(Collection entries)
****************
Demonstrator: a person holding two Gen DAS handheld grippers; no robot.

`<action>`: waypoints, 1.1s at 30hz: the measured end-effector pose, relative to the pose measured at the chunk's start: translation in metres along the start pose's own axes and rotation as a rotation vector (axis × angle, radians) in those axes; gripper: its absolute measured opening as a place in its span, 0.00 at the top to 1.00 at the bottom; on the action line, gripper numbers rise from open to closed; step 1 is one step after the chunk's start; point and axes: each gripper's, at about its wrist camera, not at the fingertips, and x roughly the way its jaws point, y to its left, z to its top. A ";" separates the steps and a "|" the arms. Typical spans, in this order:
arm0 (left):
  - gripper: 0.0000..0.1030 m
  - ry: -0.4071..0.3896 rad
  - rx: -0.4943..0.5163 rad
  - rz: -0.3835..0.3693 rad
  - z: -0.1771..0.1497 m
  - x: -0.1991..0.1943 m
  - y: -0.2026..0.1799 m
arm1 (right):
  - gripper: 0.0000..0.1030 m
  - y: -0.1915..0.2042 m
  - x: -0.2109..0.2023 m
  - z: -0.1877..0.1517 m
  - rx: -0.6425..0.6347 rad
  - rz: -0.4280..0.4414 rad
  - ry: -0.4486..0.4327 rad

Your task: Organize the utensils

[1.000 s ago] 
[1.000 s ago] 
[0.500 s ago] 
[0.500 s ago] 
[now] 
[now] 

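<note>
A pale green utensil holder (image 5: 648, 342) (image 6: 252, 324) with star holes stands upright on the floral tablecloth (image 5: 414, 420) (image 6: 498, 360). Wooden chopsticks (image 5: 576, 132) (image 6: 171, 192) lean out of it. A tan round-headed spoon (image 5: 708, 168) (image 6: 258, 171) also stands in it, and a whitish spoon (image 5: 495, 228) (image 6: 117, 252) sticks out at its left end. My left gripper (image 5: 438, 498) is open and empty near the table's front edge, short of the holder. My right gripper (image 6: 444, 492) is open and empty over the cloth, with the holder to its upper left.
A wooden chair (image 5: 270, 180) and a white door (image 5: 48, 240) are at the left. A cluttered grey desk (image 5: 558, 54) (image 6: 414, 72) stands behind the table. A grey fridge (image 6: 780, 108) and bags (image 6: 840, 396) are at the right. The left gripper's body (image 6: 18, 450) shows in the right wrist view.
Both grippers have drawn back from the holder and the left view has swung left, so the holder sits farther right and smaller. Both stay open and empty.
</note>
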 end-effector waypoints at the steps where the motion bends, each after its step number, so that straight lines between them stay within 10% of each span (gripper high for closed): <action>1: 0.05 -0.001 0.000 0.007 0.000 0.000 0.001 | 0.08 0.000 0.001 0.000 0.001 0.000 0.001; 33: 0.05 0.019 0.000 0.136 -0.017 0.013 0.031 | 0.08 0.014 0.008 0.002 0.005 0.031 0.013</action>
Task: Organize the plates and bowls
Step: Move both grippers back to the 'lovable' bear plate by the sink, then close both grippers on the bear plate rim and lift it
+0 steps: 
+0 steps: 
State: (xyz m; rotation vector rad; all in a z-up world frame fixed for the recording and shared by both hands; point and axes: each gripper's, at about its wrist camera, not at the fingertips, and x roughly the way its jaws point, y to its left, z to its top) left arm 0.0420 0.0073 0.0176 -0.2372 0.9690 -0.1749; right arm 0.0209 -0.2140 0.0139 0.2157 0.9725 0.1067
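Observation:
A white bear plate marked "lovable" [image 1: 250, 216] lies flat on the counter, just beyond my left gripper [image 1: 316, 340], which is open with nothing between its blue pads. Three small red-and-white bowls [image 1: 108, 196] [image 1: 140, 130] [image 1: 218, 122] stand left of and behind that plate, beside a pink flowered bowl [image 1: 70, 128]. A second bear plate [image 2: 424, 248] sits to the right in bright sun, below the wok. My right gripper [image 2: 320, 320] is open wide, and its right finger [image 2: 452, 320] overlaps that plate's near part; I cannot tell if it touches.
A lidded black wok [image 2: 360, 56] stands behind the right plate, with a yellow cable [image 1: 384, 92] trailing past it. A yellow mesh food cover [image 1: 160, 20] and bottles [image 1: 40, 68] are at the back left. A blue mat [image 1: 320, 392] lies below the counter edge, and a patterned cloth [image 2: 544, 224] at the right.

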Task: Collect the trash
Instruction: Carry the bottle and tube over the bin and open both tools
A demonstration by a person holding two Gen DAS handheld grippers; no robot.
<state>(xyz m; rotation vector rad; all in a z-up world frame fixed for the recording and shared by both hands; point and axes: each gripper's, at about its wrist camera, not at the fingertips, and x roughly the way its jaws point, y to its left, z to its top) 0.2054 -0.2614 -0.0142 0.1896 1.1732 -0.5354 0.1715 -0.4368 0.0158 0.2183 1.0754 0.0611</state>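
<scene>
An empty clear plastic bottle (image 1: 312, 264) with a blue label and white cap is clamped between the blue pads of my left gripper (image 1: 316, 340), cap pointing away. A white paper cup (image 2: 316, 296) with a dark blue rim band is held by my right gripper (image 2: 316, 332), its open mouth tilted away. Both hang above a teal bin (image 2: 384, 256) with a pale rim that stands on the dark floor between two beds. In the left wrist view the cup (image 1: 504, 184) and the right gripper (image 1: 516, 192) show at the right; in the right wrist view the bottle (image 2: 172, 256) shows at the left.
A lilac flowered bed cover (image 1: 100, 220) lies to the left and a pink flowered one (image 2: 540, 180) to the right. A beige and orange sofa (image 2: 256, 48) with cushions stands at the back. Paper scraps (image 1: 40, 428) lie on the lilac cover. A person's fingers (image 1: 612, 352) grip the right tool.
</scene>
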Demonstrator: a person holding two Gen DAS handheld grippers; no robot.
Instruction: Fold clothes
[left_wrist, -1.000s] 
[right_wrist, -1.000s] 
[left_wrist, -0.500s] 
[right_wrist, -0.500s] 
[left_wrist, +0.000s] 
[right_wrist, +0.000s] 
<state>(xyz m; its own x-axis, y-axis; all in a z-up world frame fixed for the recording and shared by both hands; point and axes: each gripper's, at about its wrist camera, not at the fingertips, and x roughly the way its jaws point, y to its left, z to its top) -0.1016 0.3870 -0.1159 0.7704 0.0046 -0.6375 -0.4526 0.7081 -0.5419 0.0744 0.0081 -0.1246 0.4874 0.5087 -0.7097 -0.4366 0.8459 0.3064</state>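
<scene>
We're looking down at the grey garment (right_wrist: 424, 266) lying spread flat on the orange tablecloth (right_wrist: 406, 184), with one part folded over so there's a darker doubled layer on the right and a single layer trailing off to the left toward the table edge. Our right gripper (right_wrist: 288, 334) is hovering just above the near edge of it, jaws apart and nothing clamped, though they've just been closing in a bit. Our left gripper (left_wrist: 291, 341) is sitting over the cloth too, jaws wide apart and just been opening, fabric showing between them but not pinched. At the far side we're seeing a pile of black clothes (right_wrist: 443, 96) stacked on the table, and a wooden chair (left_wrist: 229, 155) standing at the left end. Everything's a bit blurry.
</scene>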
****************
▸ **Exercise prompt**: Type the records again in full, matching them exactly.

▸ **Result of the exercise**:
Demonstrator: a person holding two Gen DAS handheld grippers; no robot.

`<action>`: waypoints, 1.1s at 30hz: the measured end-effector pose, relative to the pose measured at the chunk's start: translation in metres along the start pose's own axes and rotation as a rotation vector (axis × angle, radians) in those axes; gripper: its absolute measured opening as a place in its span, 0.00 at the top to 1.00 at the bottom; on the action line, gripper numbers rise from open to closed; step 1 is one step after the chunk's start; point and axes: each gripper's, at about its wrist camera, not at the fingertips, and x roughly the way its jaws point, y to its left, z to its top. A ";" separates the steps and a "|" the arms. Typical spans, in this order:
arm0 (left):
  - gripper: 0.0000..0.1030 m
  - ry: -0.4071..0.3896 rad
  - rx: -0.4943..0.5163 rad
  - rz: -0.3835..0.3693 rad
  - z: -0.1771..0.1497 m
  - x: -0.1991..0.1943 m
  - y: -0.2026..0.1799 m
arm1 (right):
  - gripper: 0.0000..0.1030 m
  - y: -0.1915..0.2042 m
  - x: -0.2109..0.2023 m
  - z: -0.1877..0.1517 m
  - rx: -0.6425..0.6347 rad
  - rz: -0.4280..0.4414 rad
  - ry: -0.4486..0.4327 rad

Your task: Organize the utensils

[1.000 s ago] 
[1.000 s ago] 
[0.500 s ago] 
[0.500 s ago] 
[now] 
[now] 

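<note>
A pale green utensil holder (image 5: 648, 342) (image 6: 252, 324) with star holes stands upright on the floral tablecloth (image 5: 414, 420) (image 6: 498, 360). Wooden chopsticks (image 5: 576, 132) (image 6: 171, 192) lean out of it. A tan round-headed spoon (image 5: 708, 168) (image 6: 258, 171) also stands in it, and a whitish spoon (image 5: 495, 228) (image 6: 117, 252) sticks out at its left end. My left gripper (image 5: 438, 498) is open and empty near the table's front edge, short of the holder. My right gripper (image 6: 444, 492) is open and empty over the cloth, with the holder to its upper left.
A wooden chair (image 5: 270, 180) and a white door (image 5: 48, 240) are at the left. A cluttered grey desk (image 5: 558, 54) (image 6: 414, 72) stands behind the table. A grey fridge (image 6: 780, 108) and bags (image 6: 840, 396) are at the right. The left gripper's body (image 6: 18, 450) shows in the right wrist view.
Both grippers have drawn back from the holder and the left view has swung left, so the holder sits farther right and smaller. Both stay open and empty.
</note>
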 end-effector waypoints at the steps where the motion bends, each after its step number, so that straight lines between them stay within 10% of each span (gripper high for closed): <action>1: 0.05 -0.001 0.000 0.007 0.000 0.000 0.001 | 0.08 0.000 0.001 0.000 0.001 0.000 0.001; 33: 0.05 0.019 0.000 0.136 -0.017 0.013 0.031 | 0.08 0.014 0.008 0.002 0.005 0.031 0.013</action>
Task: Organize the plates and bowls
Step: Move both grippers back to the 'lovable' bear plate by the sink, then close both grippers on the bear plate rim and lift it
+0 steps: 
+0 steps: 
State: (xyz m; rotation vector rad; all in a z-up world frame fixed for the recording and shared by both hands; point and axes: each gripper's, at about its wrist camera, not at the fingertips, and x roughly the way its jaws point, y to its left, z to its top) left arm 0.0420 0.0073 0.0176 -0.2372 0.9690 -0.1749; right arm 0.0209 -0.2140 0.0139 0.2157 0.9725 0.1067
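Observation:
A white bear plate marked "lovable" [image 1: 250, 216] lies flat on the counter, just beyond my left gripper [image 1: 316, 340], which is open with nothing between its blue pads. Three small red-and-white bowls [image 1: 108, 196] [image 1: 140, 130] [image 1: 218, 122] stand left of and behind that plate, beside a pink flowered bowl [image 1: 70, 128]. A second bear plate [image 2: 424, 248] sits to the right in bright sun, below the wok. My right gripper [image 2: 320, 320] is open wide, and its right finger [image 2: 452, 320] overlaps that plate's near part; I cannot tell if it touches.
A lidded black wok [image 2: 360, 56] stands behind the right plate, with a yellow cable [image 1: 384, 92] trailing past it. A yellow mesh food cover [image 1: 160, 20] and bottles [image 1: 40, 68] are at the back left. A blue mat [image 1: 320, 392] lies below the counter edge, and a patterned cloth [image 2: 544, 224] at the right.
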
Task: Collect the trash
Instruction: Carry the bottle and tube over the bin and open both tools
A demonstration by a person holding two Gen DAS handheld grippers; no robot.
<state>(xyz m; rotation vector rad; all in a z-up world frame fixed for the recording and shared by both hands; point and axes: each gripper's, at about its wrist camera, not at the fingertips, and x roughly the way its jaws point, y to its left, z to its top) 0.2054 -0.2614 -0.0142 0.1896 1.1732 -0.5354 0.1715 -0.4368 0.0158 0.2183 1.0754 0.0611</state>
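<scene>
An empty clear plastic bottle (image 1: 312, 264) with a blue label and white cap is clamped between the blue pads of my left gripper (image 1: 316, 340), cap pointing away. A white paper cup (image 2: 316, 296) with a dark blue rim band is held by my right gripper (image 2: 316, 332), its open mouth tilted away. Both hang above a teal bin (image 2: 384, 256) with a pale rim that stands on the dark floor between two beds. In the left wrist view the cup (image 1: 504, 184) and the right gripper (image 1: 516, 192) show at the right; in the right wrist view the bottle (image 2: 172, 256) shows at the left.
A lilac flowered bed cover (image 1: 100, 220) lies to the left and a pink flowered one (image 2: 540, 180) to the right. A beige and orange sofa (image 2: 256, 48) with cushions stands at the back. Paper scraps (image 1: 40, 428) lie on the lilac cover. A person's fingers (image 1: 612, 352) grip the right tool.
</scene>
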Demonstrator: a person holding two Gen DAS handheld grippers; no robot.
Instruction: Fold clothes
[left_wrist, -1.000s] 
[right_wrist, -1.000s] 
[left_wrist, -0.500s] 
[right_wrist, -0.500s] 
[left_wrist, +0.000s] 
[right_wrist, +0.000s] 
<state>(xyz m; its own x-axis, y-axis; all in a z-up world frame fixed for the recording and shared by both hands; point and axes: each gripper's, at about its wrist camera, not at the fingertips, and x roughly the way its jaws point, y to its left, z to its top) -0.1016 0.3870 -0.1159 0.7704 0.0046 -0.6375 -0.4526 0.7081 -0.5419 0.0744 0.0081 -0.1246 0.4874 0.5087 -0.7097 -0.4366 0.8459 0.3064</state>
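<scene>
We're looking down at the grey garment (right_wrist: 424, 266) lying spread flat on the orange tablecloth (right_wrist: 406, 184), with one part folded over so there's a darker doubled layer on the right and a single layer trailing off to the left toward the table edge. Our right gripper (right_wrist: 288, 334) is hovering just above the near edge of it, jaws apart and nothing clamped, though they've just been closing in a bit. Our left gripper (left_wrist: 291, 341) is sitting over the cloth too, jaws wide apart and just been opening, fabric showing between them but not pinched. At the far side we're seeing a pile of black clothes (right_wrist: 443, 96) stacked on the table, and a wooden chair (left_wrist: 229, 155) standing at the left end. Everything's a bit blurry.
</scene>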

The output has been given in full.